*WORK TO BE COMPLETED:* Select all lines holding the word "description" from the entries that follow.

[Extracted data entries]

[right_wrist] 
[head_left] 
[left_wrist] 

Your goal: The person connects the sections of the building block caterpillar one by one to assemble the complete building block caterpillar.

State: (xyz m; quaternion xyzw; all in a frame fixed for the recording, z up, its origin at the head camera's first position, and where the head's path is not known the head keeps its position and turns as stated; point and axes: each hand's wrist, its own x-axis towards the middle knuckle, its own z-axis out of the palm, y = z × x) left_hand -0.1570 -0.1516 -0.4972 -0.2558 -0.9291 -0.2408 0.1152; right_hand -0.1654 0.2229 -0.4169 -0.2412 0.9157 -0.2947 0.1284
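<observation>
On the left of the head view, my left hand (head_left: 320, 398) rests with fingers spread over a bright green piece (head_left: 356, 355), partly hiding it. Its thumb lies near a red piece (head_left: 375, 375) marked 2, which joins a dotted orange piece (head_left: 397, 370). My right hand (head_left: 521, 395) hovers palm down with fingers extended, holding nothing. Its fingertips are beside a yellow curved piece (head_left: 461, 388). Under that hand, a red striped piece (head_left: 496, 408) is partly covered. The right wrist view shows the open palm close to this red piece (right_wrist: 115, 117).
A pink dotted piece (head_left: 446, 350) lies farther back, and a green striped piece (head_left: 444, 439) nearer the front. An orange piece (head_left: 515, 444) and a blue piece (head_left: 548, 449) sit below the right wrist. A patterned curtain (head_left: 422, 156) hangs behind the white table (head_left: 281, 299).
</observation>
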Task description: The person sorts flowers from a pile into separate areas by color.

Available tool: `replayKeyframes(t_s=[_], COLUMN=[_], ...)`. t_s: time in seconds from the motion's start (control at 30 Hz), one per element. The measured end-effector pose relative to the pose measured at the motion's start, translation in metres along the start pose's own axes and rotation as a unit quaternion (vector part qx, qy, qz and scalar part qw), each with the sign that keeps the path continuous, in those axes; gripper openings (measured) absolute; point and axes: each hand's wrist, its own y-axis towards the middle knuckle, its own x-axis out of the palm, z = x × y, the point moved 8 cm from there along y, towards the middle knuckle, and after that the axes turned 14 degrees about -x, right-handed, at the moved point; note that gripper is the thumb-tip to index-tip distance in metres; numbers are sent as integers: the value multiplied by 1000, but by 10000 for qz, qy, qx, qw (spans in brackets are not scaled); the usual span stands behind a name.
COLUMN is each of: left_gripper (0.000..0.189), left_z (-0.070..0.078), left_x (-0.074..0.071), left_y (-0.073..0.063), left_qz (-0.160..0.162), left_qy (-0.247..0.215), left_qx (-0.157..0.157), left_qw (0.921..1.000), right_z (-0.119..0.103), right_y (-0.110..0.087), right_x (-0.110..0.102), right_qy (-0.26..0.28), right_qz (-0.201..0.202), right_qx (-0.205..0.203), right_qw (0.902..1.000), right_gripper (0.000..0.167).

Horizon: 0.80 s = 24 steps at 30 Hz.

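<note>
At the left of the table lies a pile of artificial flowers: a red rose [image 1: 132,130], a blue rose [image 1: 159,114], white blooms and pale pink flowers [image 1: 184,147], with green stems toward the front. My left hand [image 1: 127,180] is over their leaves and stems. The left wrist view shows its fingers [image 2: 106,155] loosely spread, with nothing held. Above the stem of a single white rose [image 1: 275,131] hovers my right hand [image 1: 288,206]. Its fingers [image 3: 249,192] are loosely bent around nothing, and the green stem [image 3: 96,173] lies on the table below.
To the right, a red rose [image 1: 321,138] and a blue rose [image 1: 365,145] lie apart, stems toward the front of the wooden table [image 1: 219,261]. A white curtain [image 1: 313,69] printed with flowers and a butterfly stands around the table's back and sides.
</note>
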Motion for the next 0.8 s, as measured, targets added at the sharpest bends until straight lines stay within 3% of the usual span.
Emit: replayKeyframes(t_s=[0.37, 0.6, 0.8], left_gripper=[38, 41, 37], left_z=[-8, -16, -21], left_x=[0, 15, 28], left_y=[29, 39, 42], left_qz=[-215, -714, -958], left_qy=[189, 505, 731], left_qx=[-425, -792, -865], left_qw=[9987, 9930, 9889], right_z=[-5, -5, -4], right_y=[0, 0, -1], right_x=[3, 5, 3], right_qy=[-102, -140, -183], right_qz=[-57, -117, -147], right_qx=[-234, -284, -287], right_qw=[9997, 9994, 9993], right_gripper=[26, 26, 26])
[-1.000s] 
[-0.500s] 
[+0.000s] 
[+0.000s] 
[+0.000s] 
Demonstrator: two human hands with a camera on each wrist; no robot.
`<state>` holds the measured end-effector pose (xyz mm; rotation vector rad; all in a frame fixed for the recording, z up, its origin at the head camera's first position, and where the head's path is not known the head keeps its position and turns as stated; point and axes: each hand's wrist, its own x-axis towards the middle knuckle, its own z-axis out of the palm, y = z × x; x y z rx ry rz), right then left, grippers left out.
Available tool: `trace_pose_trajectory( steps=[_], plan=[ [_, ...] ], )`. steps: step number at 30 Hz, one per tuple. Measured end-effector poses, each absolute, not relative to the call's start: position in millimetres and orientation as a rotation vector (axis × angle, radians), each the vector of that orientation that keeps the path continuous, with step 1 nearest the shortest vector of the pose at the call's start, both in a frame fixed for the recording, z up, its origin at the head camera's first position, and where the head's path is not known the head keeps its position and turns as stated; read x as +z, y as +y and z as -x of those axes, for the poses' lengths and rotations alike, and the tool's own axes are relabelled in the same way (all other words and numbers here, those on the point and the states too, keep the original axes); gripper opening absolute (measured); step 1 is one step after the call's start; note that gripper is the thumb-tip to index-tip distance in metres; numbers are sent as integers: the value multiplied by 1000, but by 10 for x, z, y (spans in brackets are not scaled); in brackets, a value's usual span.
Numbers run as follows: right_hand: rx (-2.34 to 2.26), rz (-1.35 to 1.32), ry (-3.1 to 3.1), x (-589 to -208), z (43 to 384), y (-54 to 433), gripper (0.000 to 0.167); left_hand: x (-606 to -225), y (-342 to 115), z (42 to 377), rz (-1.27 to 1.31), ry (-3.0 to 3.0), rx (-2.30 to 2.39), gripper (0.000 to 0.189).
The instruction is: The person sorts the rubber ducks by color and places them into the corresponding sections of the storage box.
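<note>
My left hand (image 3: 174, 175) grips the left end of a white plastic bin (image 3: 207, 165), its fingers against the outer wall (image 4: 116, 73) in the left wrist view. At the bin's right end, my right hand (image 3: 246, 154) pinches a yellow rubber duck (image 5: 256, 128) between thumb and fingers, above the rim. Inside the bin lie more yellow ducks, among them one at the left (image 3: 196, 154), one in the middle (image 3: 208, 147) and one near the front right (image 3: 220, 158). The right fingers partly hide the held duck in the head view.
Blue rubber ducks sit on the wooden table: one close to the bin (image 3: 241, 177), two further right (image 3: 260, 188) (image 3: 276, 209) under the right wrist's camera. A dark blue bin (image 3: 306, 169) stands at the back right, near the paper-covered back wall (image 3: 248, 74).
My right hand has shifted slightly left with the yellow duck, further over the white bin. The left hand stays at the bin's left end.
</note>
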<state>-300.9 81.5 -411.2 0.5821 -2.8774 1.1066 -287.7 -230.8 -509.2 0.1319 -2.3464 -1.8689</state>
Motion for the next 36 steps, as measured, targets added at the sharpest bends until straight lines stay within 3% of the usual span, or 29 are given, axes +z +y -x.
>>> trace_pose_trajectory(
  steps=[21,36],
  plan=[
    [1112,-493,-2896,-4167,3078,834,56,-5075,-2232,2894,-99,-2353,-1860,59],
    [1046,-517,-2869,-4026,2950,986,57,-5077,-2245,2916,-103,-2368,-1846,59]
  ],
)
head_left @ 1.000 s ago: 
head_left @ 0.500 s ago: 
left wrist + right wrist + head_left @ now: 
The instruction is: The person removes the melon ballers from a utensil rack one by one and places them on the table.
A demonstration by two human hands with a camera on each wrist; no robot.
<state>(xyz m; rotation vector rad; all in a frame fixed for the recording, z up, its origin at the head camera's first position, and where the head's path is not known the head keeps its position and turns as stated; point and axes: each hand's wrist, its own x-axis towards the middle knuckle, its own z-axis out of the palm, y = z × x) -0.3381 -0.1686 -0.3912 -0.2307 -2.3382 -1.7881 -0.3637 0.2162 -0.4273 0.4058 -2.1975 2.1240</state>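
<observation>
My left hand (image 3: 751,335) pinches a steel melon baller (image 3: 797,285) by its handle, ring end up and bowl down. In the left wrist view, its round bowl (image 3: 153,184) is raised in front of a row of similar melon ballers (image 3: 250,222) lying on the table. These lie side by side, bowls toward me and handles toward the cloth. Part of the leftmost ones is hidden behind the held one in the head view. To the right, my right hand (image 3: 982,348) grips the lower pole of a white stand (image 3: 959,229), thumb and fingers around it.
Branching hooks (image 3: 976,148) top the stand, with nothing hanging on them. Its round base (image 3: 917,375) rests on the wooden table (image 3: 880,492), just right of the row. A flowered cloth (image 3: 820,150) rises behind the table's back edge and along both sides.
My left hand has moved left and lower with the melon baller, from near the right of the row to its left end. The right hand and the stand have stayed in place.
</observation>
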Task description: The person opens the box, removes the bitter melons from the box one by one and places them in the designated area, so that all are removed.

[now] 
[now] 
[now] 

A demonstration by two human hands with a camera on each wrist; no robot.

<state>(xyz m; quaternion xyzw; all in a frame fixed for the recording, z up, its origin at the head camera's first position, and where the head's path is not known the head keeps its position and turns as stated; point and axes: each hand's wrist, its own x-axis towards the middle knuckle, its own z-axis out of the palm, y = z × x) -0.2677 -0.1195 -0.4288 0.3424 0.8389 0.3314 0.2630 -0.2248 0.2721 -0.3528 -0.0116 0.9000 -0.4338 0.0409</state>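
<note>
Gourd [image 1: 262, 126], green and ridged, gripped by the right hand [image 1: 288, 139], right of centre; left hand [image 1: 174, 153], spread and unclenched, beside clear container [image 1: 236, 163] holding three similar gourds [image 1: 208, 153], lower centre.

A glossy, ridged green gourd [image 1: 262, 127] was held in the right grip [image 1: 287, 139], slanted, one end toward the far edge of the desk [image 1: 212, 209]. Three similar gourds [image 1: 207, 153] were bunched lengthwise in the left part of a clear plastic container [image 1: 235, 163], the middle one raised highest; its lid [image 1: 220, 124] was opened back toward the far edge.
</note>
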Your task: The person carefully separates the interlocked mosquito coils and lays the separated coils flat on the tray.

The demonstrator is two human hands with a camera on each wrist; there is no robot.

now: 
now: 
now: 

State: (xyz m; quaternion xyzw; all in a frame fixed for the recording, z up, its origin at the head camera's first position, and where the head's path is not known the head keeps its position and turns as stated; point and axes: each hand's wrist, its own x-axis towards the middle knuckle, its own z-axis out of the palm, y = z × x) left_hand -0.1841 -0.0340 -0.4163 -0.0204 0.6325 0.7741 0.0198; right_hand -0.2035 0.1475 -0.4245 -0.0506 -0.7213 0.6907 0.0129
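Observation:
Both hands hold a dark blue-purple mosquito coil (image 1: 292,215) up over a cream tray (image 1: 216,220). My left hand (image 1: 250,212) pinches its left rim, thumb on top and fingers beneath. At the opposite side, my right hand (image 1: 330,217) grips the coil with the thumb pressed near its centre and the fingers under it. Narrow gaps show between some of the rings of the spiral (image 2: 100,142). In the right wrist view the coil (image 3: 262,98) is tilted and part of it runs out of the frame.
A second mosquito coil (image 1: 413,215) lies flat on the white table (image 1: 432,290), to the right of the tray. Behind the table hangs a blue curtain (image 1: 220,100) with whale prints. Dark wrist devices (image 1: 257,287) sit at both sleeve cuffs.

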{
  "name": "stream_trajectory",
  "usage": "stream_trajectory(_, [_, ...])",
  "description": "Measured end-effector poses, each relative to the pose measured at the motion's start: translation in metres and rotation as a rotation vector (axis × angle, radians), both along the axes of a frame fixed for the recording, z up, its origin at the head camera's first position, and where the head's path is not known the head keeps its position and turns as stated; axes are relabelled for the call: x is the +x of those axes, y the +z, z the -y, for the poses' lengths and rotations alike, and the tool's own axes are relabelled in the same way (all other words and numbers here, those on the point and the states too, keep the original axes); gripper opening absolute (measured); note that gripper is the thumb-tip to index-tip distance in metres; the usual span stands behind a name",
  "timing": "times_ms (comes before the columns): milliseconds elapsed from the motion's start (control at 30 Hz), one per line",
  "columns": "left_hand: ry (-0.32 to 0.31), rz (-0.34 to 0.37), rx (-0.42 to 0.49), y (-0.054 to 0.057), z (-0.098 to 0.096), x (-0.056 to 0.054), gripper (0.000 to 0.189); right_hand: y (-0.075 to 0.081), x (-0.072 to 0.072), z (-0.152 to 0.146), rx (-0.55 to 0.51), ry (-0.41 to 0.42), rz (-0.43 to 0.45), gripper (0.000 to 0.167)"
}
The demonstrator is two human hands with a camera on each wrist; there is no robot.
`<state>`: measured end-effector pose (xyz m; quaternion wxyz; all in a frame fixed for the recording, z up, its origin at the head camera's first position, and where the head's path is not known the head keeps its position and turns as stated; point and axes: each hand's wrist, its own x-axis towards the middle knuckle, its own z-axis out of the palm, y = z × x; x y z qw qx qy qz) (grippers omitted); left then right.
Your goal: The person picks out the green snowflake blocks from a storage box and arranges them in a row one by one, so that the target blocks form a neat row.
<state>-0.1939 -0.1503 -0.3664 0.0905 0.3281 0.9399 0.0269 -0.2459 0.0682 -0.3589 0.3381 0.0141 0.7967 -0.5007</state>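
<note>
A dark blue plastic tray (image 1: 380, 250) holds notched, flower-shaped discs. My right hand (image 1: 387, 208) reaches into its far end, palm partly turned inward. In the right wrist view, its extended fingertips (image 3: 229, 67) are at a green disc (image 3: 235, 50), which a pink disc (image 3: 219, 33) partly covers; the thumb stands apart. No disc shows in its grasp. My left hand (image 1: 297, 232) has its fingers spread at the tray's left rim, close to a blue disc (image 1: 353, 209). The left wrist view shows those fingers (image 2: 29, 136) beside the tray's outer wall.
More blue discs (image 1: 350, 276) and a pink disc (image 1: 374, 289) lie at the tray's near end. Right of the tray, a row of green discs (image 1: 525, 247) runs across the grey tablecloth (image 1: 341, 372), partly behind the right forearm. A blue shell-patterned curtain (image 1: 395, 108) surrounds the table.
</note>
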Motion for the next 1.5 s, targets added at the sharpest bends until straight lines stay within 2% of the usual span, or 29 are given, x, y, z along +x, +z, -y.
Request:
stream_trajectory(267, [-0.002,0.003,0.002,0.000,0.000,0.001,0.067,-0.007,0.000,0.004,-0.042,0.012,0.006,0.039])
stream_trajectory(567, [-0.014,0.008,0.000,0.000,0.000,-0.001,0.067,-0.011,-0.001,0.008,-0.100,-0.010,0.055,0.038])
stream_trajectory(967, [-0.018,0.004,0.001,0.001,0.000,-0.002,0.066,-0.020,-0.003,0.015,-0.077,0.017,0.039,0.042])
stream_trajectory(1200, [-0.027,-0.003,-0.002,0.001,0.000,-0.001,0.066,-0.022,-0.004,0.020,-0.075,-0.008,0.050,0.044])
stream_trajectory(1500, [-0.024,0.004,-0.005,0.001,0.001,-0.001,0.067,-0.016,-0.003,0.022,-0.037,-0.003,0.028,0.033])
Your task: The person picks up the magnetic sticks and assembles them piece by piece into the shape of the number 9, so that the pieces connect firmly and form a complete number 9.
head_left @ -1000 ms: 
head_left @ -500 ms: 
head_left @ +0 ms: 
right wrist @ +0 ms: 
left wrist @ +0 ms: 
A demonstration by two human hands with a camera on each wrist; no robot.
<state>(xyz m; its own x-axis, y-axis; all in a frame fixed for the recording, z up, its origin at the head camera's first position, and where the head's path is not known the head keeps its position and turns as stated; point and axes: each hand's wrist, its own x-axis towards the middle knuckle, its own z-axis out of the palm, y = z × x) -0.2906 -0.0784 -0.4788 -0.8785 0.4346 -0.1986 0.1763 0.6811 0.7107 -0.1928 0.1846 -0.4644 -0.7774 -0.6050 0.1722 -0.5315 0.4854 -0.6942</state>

*ANSWER TO THE EXERCISE:*
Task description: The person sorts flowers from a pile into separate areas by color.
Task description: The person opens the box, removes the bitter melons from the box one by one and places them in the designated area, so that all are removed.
  "description": "Measured end-effector poses, each relative to the pose measured at the motion's start: translation in metres and rotation as a rotation vector (axis × angle, radians), both along the axes of a frame fixed for the recording, z up, its origin at the head camera's first position, and where the head's path is not known the head keeps its position and turns as stated; axes are relabelled for the call: x is the +x of those axes, y the +z, z the -y, for the poses' lengths and rotations alike, and the tool's own axes are relabelled in the same way (all other words and numbers here, those on the point and the states too, keep the original axes); gripper opening absolute (measured); note that gripper is the thumb-tip to index-tip distance in metres; the usual span stands behind a name",

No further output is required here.